2019 WI App 21, 927 N.W.2d 921, 386 Wis. 2d 628
CourtCourt of Appeals of Wisconsin
DecidedMarch 5, 2019
DocketAppeal No. 2017AP1754
StatusPublished

This text of 2019 WI App 21 (Auto Owners Ins. Co. v. Estate of Janey) is published on Counsel Stack Legal Research, covering Court of Appeals of Wisconsin primary law. Counsel Stack provides free access to over 12 million legal documents including statutes, case law, regulations, and constitutions.

Bluebook
Auto Owners Ins. Co. v. Estate of Janey, 2019 WI App 21, 927 N.W.2d 921, 386 Wis. 2d 628 (Wis. Ct. App. 2019).

Opinion

SEIDL, J.

¶1 David Mader appeals a summary judgment granted in favor of Martha Janey and an order denying his motion for reconsideration. Martha's husband, Michael Janey, settled a dispute with Mader by granting Mader a note secured by a mortgage (the "Mader mortgage") that encumbered three properties: the Janeys' homestead property and two non-homestead properties they owned. A subsequent fire at one of the non-homestead properties led to an insurance coverage dispute that ultimately involved the Janeys, their insurer-Auto-Owners Insurance Company (Auto-Owners)-and multiple third-party creditors, including Mader.1

¶2 This appeal addresses three issues that arose out of the insurance coverage dispute. More specifically, it addresses the following issues presented by Martha's successful challenge to the validity of the Mader mortgage: (1) whether Martha has standing to challenge the validity of the Mader mortgage by invoking the homestead protections afforded by WIS. STAT. § 706.02(1)(f) (2017-18),2 even though her interest in the homestead property encumbered by the mortgage has been extinguished by a mortgage foreclosure in a separate action by U.S. Bank; (2) whether the Mader mortgage is void in its entirety for failing to satisfy the signing requirement of § 706.02(1)(f) ; and (3) if the Mader mortgage is void in its entirety, whether it may nevertheless be reformed under the equitable relief provisions of WIS. STAT. § 706.04.

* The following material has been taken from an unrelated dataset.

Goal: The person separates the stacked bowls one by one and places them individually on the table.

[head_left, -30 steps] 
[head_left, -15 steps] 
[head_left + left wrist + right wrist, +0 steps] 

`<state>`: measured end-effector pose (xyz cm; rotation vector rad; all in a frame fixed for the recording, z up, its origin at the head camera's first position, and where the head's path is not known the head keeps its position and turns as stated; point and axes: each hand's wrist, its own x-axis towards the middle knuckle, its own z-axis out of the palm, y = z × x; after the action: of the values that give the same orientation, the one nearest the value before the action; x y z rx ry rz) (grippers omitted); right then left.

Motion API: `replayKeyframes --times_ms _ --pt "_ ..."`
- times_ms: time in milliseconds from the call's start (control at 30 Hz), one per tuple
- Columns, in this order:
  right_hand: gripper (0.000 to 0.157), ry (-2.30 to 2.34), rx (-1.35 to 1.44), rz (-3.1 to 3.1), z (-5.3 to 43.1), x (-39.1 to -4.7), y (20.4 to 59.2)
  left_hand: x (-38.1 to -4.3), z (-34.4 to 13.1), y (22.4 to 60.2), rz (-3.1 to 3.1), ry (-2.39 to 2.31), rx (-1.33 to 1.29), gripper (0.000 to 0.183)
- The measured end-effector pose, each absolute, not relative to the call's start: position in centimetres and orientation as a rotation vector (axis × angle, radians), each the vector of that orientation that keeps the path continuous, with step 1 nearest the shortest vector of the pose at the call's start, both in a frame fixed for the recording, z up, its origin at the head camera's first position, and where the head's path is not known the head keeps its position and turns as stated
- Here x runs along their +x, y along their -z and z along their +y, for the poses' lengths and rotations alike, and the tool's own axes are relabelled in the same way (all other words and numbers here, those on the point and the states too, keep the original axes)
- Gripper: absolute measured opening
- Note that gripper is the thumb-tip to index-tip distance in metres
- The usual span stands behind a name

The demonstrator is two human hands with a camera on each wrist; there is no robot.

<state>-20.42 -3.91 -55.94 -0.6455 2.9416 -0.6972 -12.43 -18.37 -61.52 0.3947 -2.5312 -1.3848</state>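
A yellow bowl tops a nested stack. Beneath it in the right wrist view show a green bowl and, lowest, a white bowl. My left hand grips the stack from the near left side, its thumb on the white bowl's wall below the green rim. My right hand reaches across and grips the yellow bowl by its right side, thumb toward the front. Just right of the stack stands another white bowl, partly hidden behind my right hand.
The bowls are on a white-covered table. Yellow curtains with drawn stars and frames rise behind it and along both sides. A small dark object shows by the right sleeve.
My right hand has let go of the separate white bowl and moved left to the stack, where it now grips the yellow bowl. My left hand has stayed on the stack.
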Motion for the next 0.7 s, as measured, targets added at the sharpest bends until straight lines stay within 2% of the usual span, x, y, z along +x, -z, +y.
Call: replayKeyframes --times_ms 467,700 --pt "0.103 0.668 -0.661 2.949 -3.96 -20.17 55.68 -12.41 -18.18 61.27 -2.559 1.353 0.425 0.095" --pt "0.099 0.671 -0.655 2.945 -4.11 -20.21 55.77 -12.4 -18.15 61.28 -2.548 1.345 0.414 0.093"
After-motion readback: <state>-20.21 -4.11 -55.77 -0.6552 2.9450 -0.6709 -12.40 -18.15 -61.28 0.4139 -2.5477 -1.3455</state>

¶3 We conclude that: (1) Martha has standing to assert that the Mader mortgage is void under WIS. STAT. § 706.02(1)(f), regardless of her current interest in the homestead property encumbered by that mortgage, because she has a present interest in showing that the mortgage was void ab initio; (2) the Mader mortgage is void in its entirety because it was a single conveyance that failed to satisfy § 706.02(1)(f) ; and (3) the Mader mortgage may not be equitably reformed. Accordingly, we affirm.

BACKGROUND

¶4 The following facts are undisputed. In 2009, Mader sued Michael, claiming damages resulting from Michael's faulty restoration work on Mader's classic car. Michael and Mader ultimately reached a settlement wherein Michael granted Mader a mortgage to secure a $ 30,000 fixed-rate note. The single Mader mortgage encumbered three properties: one homestead property in Spooner and two non-homestead properties in Danbury. On June 26, 2010, Michael signed the Mader mortgage, which stated on its face that Michael was a married man and that the mortgage affected homestead property. Martha never signed the Mader mortgage.

¶5 On September 14, 2012, Mader commenced a foreclosure action on the two non-homestead properties in Burnett County case No. 2012CV233.3 One month later, a fire caused substantial damage to a house located on one of the non-homestead properties.

¶6 Auto-Owners then sued the Janeys in this action, seeking a declaratory judgment stating it had no duty to provide coverage for any fire-related claims.4 Multiple third-party creditors intervened, seeking to obtain any insurance proceeds payable to the Janeys in the event Auto-Owners was found to owe the Janeys a duty to provide coverage for the fire. As pertinent here, Mader argued that the Mader mortgage "entitled [Mader] to an equitable lien on any proceeds distributed to [Martha]."

¶7 Martha then filed a motion for summary judgment against Mader. She argued, in relevant part, that Mader's mortgage was "invalid and wholly unenforceable" because she never signed it. However, this motion was stayed while Auto-Owners and Martha pursued mediation.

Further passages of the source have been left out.